Otra persona murió en las últimas horas, segundo este lunes, con el cual aumentaron a 91 los decesos a causa de la explosión en un ducto de combustible en Hidalgo por una perforación ilegal para robar gasolina.
La localidad de Tlahuelilpan, en Hidalgo, pasa a la historia como la desgracia más grande provocada por los huachicaleros (nombre popular para designar a los traficantes de combustible robado , aunque no las únicas porque muchas personas han perdido la vida en diferentes circunstancias relacionadas con esa actividad, incluidos asesinatos.
Por la mañana se informó del fallecimiento de un hombre de 28 años, que se encontraba en el Hospital de Traumatología Magdalena de las Salinas del Instituto Mexicano de Seguridad Social.

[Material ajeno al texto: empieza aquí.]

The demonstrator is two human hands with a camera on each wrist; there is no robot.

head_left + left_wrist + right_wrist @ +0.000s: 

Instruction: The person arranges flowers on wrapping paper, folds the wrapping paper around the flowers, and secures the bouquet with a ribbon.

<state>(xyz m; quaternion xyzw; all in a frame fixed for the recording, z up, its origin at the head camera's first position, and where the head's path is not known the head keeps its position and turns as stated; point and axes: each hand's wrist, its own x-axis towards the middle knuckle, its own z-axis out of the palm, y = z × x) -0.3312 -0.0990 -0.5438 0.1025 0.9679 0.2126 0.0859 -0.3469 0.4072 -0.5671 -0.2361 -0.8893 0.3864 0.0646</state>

El secretario de Salud, Jorge Alcocer, declaró esta mañana que de los 58 ingresados en hospitales hay muchos en estado muy delicado con 80 por ciento de su cuerpo quemado y dijo que algunos pueden salvar sus vidas, de lo cual se desprende que hay posibilidades de que los fallecimientos continúen.
No obstante la horrible tragedia, en otro ducto en el propio estado de Hidalgo -reconocido por Pemex como la entidad de más cantidad de tomas clandestinas en todo el país- hoy fue descubierta otra fuga importante con un surtidor de hasta siete metros de altura, pero la zona pudo ser acordonada por el ejército.
El presidente Andrés Manuel López Obrador declaró que los sabotajes a los ductos no detendrán la batalla contra los huachicoleros ni contra la corrupción que lleva a cabo su gobierno.